HOW TO IMPRESS THE GIRLS
Barack Obama was walking along the beach on the French Riviera last summer. As usual, his wife and children were vacationing somewhere else.
There are many beautiful women lying in the sun, and he really wants to meet one in order to find out ... if he really liked women.
But try as he might, the women don’t seem to be at all interested. Finally, as a last resort, he walks up to President Sarkozy lying on the beach and surrounded by adoring women.
“Excuse me,” he says, taking him aside, “but I’ve been trying to meet one of those women for about an hour now, and I just can’t seem to get anywhere with them. You’re French. You know these women. What do they want?”
“Maybee I can help a leetle beet,” he replies. “What you do ees you go to zee store. You buy a leetle bikini sweeming suit. You walk up and down zee beach. You meet girl very qweekly zees way.”
“Wow! Thanks!” and off he goes to the store. He buys a skimpy red bathing suit, puts it on, and goes back to the beach. He parades up and down the beach but still has no luck with the ladies. So he goes back to Sarkozy.

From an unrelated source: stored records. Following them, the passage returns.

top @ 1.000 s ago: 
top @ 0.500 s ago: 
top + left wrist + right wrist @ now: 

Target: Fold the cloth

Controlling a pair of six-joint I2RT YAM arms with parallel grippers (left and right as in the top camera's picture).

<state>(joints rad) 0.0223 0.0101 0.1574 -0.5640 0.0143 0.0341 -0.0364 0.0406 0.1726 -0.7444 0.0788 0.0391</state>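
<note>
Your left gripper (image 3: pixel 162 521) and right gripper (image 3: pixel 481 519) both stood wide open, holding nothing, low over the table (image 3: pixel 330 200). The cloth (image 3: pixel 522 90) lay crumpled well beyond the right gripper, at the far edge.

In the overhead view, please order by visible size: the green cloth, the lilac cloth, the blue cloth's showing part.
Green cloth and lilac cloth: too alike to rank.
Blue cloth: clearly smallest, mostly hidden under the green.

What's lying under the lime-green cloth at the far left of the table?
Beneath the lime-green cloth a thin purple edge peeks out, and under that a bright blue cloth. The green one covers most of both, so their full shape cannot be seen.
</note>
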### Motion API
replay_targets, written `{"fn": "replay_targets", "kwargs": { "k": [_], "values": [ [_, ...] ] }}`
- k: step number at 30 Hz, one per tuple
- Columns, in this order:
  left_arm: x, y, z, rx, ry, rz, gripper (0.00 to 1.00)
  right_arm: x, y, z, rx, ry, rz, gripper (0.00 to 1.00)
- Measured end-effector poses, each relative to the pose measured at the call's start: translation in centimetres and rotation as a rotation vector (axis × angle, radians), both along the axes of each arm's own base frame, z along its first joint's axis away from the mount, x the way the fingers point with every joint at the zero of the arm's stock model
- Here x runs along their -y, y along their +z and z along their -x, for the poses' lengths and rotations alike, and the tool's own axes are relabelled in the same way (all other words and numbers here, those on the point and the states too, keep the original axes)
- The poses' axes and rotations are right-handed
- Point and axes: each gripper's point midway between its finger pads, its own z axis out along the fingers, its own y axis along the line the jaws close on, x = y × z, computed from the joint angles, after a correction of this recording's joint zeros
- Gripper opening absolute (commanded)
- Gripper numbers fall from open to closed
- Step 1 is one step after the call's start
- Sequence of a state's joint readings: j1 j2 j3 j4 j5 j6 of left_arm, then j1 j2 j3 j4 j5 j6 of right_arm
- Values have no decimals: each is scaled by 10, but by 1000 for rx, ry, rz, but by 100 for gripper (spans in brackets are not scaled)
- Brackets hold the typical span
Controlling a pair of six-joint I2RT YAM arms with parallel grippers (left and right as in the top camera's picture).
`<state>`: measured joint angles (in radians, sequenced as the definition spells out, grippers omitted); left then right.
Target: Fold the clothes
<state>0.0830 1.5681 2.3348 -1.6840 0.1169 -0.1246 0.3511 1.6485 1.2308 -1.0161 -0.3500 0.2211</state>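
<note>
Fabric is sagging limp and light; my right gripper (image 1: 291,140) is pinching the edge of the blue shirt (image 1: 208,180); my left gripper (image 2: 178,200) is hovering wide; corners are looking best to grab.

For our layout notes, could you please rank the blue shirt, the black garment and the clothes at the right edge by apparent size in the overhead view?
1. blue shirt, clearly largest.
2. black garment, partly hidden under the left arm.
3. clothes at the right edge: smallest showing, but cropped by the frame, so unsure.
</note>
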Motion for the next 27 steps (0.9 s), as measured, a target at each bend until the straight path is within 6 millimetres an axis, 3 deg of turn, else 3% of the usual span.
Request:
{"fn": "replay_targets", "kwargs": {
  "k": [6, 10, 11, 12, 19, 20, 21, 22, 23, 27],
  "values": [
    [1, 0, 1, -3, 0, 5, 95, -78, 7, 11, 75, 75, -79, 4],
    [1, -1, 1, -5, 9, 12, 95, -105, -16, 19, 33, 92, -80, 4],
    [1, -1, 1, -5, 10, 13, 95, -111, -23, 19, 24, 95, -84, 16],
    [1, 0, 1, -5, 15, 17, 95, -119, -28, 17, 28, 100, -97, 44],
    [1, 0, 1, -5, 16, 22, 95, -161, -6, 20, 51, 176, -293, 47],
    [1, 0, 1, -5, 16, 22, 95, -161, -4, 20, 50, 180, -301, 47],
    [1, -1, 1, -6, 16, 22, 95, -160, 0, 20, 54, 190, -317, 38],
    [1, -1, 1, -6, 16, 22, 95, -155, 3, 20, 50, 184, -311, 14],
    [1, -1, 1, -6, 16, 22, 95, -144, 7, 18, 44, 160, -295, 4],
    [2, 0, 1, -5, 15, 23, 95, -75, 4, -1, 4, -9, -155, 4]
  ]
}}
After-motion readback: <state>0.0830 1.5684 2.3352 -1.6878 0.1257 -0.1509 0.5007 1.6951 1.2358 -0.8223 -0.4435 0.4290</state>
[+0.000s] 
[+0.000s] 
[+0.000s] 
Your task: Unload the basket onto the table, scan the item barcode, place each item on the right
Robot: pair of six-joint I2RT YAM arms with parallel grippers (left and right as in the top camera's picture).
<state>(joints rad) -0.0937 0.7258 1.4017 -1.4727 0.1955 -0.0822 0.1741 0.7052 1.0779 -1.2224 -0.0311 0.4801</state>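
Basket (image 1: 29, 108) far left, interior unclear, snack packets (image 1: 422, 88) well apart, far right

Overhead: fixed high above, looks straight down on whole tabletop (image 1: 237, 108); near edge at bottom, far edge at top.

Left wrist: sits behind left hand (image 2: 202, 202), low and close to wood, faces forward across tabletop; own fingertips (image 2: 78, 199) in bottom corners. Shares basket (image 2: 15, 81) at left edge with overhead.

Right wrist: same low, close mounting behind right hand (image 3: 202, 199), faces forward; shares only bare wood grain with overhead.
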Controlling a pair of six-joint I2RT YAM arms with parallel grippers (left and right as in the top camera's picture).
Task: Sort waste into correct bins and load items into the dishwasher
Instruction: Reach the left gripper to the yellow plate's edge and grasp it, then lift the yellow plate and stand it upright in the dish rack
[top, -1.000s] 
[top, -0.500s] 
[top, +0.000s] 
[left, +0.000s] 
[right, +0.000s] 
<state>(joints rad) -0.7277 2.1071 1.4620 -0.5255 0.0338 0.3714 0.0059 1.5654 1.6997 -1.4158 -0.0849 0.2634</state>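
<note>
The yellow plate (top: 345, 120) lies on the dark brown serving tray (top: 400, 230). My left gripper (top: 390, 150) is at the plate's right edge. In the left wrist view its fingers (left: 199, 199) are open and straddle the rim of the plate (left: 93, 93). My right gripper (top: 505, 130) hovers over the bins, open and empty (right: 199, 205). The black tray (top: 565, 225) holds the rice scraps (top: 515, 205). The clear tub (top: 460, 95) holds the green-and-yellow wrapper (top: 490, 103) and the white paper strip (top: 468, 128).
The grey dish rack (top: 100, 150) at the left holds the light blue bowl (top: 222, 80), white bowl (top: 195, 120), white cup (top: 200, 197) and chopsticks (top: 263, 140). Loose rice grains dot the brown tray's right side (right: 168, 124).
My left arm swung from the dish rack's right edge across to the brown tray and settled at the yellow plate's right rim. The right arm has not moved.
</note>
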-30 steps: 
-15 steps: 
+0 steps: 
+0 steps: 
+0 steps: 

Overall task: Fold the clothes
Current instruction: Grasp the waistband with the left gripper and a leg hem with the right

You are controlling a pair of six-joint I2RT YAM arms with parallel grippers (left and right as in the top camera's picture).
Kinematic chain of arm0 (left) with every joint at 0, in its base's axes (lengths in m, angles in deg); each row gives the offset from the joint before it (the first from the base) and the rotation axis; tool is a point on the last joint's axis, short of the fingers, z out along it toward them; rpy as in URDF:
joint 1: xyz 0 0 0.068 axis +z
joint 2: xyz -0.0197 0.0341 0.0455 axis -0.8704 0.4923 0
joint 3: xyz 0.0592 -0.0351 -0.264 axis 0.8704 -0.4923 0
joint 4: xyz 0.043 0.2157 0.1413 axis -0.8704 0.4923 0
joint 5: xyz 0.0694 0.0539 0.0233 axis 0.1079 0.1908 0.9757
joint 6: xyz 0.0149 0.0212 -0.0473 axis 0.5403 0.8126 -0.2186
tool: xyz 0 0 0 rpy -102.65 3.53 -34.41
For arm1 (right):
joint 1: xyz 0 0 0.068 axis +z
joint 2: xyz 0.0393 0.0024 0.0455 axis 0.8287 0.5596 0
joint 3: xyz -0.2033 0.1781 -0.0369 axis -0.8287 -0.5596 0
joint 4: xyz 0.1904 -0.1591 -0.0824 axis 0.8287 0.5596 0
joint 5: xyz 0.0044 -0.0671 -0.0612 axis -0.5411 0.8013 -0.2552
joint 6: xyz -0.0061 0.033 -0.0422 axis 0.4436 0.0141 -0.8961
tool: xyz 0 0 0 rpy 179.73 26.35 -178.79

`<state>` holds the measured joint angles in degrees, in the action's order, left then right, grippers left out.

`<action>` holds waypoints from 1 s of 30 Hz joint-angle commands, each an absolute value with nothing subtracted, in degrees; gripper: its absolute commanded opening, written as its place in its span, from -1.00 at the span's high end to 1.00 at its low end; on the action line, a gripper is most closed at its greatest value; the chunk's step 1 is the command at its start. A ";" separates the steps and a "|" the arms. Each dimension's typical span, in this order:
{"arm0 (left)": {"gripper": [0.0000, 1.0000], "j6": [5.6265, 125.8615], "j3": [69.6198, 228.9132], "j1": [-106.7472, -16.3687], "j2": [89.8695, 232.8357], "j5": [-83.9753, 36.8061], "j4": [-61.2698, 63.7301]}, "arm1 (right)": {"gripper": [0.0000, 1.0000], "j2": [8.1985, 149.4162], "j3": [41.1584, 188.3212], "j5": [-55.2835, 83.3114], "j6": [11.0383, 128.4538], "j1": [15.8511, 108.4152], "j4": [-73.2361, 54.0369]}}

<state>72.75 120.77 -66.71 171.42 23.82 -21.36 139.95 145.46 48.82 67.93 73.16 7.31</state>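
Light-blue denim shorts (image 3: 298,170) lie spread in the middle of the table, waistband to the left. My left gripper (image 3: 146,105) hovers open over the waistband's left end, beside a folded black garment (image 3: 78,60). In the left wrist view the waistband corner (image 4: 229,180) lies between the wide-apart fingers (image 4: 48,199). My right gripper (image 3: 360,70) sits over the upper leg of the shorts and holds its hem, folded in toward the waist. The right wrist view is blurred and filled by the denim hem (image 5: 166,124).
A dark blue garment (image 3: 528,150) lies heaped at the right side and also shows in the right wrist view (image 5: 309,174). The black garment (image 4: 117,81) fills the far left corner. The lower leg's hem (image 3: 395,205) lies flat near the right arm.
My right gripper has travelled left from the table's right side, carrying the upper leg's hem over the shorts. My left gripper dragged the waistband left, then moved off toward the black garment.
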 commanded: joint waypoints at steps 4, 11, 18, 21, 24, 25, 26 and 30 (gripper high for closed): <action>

“I’m sorry to bother you again,” he says, “but I went to the store, I got a swimsuit, and I still haven’t been able to meet a girl.”
“Okay, I tell you what you do. You go to zee store. You buy potato. You put potato in sweeming suit and walk up and down zee beach. You will meet girl very, very qweekly zees way.”
“Thanks!” says Barry, and runs off to the store. He buys the potato, puts it in the swimsuit, and marches up and down the beach. Up and down, up and down he walks, but the women will hardly even look at him.
After half an hour he can’t take it anymore and goes back to his host. “Look,” he says, “I got the suit, I put the potato in it, and I walked up and down the beach, and still nothing! What more can I do?”
“Well,” says Sarkozy, “maybe I can help you a leetle beet. Why don’t you try moving zee potato to the front of zee sweeming suit?”
Hilarious.
Incidentally, I heard they spoke Austrian at those Polish death camps.